2017-12-20 Thread Kaz Kylheku

On 18.12.2017 16:27, Steven Penny wrote:

On Mon, 18 Dec 2017 14:10:35, Corinna Vinschen wrote:

In general, the writes on disk devices is sector-oriented.  Howewver,
in this case ftell should have returned 65536.  The problem here is
that the newlib implmentation of ftell/ftello performs an fflush
when called on a write stream since about 2008 to adjust for appending
streams.  Given your example (thanks for the testcase!) this seems
pretty wrong.  Looking further it turns out that neither glibc nor BSD
actually calls fflush in this case.  There's only a special case for
appending streams, but this calls lseek, not fflush.

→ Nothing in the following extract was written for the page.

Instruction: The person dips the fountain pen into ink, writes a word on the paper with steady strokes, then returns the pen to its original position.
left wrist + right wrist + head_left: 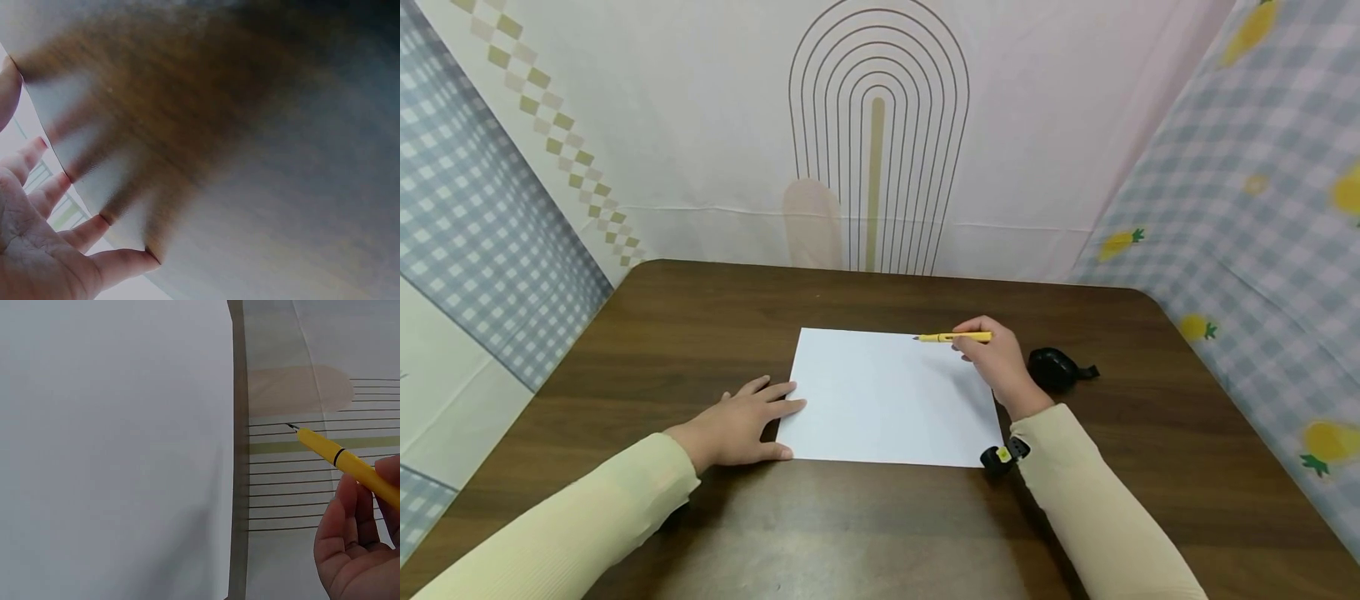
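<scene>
A blank sheet of white paper (887, 408) lies on the brown wooden table. My left hand (741, 425) rests flat at its left edge, fingers spread, with fingertips on the paper's margin; in the left wrist view the same hand (50, 250) shows its palm side and splayed fingers. Over the sheet's upper right part, my right hand (996, 358) pinches a yellow fountain pen (936, 337), its dark nib pointing left. The right wrist view shows the pen (319, 445) uncapped, with a black ring round the barrel, its nib raised above the paper.
Right of the right hand lies a black rounded object (1052, 369) with a short tab. A small black camera (997, 460) is strapped at the right wrist, close over the paper's lower right corner. A patterned cloth (715, 125) hangs behind the table (737, 308), with checked cloth at both sides.
</scene>
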Motion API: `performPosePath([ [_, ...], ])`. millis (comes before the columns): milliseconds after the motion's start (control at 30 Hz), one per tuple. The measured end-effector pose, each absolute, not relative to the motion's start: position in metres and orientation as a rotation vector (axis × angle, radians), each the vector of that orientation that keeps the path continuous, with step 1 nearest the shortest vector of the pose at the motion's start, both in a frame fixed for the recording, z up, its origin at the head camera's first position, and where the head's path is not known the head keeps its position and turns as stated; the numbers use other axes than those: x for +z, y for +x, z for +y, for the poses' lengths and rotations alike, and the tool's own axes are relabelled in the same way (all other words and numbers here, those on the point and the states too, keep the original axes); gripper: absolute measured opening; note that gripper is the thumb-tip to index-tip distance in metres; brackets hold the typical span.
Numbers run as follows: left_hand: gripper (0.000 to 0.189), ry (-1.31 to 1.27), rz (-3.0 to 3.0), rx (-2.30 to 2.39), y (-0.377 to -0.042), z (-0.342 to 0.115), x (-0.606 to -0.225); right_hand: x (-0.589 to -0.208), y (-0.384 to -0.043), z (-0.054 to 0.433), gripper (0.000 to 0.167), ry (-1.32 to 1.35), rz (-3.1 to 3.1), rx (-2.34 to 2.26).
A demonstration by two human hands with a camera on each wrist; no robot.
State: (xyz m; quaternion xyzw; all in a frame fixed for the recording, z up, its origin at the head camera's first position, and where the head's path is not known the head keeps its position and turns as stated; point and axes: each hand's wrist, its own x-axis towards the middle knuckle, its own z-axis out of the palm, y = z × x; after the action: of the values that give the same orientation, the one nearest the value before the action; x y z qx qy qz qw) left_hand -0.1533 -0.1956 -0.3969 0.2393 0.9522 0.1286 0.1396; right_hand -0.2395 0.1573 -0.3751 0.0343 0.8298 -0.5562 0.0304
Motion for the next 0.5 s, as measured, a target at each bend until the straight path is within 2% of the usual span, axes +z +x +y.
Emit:
performPosePath([
  [500,0.071,0.699,2.760,0.378,-0.152,-0.195,-0.396,-0.378,-0.241,0.146,0.021,0.077,2.565,-1.663],
])
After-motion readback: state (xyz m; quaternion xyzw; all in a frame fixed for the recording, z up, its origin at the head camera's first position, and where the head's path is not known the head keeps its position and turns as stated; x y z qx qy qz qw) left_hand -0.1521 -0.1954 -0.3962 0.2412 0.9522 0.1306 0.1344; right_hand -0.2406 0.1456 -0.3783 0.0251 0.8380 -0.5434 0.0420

Looks like a patch is required.  Stay tuned.


is it though? he says "write 65536 + 1 bytes", but as far as i can 
tell, you

cant do that. quoting myself:

Seeking, reading and writing must all be done in multiples of sector 
size, in

my case 512 bytes


http://web.archive.org/web/stackoverflow.com/questions/37228874/how-to-fwrite-to-removable-volume

so it would make sense that the position becomes "65536 + 512"


You can do that on a "block" device. It's "raw" devices that have
transfer unit restrictions.

A block device creates an abstraction over a disk, dividing it into
blocks. Those blocks are not related to the underlying sector size;
they could be larger (e.g. 4096 byte block size, versus 512 byte
sectors) or even smaller (e.g. 4096 byte block size, versus 65536
byte flash erase block size).

Unix block devices let you read, write and seek using byte offsets
and sizes.  The bytes which are affected by a write operation map
to one or more ranges in one or more blocks. All of the blocks have to
be read into memory (if they aren't already). The bytes are updated,
and then the blocks are marked dirty and written out (eventually).
More changes can take place before that happens.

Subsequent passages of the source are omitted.